Ludovic Slimak, archaeologist, is a CNRS researcher at the Center for Anthropobiology and Genomics (CAGT) in Toulouse. He answered questions from La Dépêche du Midi after his last study on the colonization of Europe by modern men.

You question the chronology of the colonization of Europe by Homo Sapiens. How long have you been on this track?
It all started in 2004 with the examination of a collection of extremely modern flints found in the 1870s in several sites in the Rhône valley, including the cave of Nero, and which were attributed to Neanderthals. This craft was identical to the flint points that I discovered on my side in the Mandrin cave, in the Drôme. Points produced in series and all identical to within 1 or 2 millimeters, testifying to a standardization that is not found in Neanderthals. I baptized these flints “Néroniens”. In 2015, Laure Metz, member of the Mandrin team, highlighted that this remarkable technology was the mark of mastery of bows and arrows, of an archery of the 54e millennium, very far from proven Neanderthal knowledge. In 2016, by immersing myself at Harvard University in the archaeological collections of Lebanon associated with Sapiens, I was able to see that the archery technology was the same as that which characterized the men of the Neronian. An impossible thing, unless it is the same human society… As early as 2017, I therefore hypothesized a migration of Sapiens to Europe at least ten millennia before the commonly accepted date .

Ludovic Slimak's book The Last Neanderthal was released on May 3 by Odile Jacob.

Ludovic Slimak’s book The Last Neanderthal was released on May 3 by Odile Jacob.

Did the discovery of human remains come to support your certainties?
In thirty years excavations in the Mandrin cave, we found nine baby teeth temanointing the different phases of installation of groups of hunter-gatherers in the cavity. These teeth have all been attributed to Neanderthal except one, associated with an archaic Homo Sapiens and which had been found in the same geological stratum as the Neronian flint points. This discovery was the subject of a study, published in February 2022. A correlation was established on the basis of thousands of objects and comparative studies between the craft traditions of the populations of the Middle East and the Sapiens of the Neronian of the Rhone Valley, 3000km away. The analysis of human remains was the icing on the cake, it confirmed our certainties. Until 2022, it seemed established that the first migrations of Sapiens to Europe took place between 45,000 and 42,000 years ago in a territory occupied by Neanderthals. The study revealed the presence of Sapiens from the 54e millennium. We got 12,000 years wrong, that’s something.

What does your latest study, published on May 3 in the scientific journal PlosOne, bring?
She explains that the colonization of Sapiens took place in three phases and that what was taken for the first phase of settlement, 42,000 years ago, is in fact the last. This challenges the historical storyline about Neanderthals and Sapiens. The contact phase was not reduced to the last wave. There have been at least 12,000 interactions between these two populations.
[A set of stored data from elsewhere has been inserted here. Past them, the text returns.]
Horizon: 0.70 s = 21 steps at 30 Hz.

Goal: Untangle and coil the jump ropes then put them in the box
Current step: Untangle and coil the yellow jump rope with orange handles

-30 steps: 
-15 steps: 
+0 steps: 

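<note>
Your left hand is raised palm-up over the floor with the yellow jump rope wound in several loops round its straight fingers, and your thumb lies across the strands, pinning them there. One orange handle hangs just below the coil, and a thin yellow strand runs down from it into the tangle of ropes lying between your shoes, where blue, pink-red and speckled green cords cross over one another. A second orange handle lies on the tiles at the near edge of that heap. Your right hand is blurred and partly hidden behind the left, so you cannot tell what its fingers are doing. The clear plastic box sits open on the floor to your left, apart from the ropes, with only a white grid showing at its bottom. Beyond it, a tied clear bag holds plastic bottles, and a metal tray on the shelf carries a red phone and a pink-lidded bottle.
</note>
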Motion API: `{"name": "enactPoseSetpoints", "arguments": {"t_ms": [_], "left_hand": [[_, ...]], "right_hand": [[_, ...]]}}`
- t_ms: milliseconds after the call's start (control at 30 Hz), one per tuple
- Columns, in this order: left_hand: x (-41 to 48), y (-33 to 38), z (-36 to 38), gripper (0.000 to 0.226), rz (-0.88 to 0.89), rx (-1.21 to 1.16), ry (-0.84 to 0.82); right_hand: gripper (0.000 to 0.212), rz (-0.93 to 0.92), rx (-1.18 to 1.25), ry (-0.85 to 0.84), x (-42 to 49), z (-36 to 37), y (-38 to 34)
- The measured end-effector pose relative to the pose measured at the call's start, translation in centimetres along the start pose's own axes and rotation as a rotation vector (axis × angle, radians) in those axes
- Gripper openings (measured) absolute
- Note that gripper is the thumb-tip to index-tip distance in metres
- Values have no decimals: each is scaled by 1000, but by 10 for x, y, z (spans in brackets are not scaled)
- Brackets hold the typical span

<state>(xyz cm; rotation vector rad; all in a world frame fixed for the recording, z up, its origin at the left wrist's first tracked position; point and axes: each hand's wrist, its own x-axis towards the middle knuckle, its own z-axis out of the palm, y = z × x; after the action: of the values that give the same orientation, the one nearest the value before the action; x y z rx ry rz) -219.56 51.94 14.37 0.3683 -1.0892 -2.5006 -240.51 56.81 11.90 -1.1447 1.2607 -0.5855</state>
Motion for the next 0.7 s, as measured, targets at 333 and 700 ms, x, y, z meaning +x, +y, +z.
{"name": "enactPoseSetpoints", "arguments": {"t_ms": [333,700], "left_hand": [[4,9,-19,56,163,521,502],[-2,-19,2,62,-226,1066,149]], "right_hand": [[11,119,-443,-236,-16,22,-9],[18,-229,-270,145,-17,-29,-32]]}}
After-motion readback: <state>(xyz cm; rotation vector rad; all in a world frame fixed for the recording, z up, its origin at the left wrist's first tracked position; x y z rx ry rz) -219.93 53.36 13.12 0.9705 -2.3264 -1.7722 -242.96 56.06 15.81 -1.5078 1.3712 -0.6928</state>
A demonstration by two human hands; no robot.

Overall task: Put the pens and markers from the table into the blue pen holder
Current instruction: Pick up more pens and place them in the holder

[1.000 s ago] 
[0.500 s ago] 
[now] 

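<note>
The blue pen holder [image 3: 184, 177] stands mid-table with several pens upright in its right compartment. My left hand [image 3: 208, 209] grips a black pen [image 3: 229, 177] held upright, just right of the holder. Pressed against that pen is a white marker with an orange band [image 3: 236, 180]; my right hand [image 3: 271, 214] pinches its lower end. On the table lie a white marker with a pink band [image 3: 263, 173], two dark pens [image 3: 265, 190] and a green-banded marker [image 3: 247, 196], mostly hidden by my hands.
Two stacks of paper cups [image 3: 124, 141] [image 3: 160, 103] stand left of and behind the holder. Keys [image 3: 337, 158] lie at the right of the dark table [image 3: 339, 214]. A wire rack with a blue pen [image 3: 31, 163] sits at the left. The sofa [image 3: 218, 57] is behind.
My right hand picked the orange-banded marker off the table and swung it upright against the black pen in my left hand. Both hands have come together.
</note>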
From the Neanderthal point of view, it also induces a rewriting of the understanding of this society, its technical capacities and its process of extinction. Neanderthals have been credited with modern technologies that actually belonged to Sapiens. In reality, this human group has not changed its way of being in the world for millennia. He died against Sapiens without having changed anything in his craftsmanship or his technologies.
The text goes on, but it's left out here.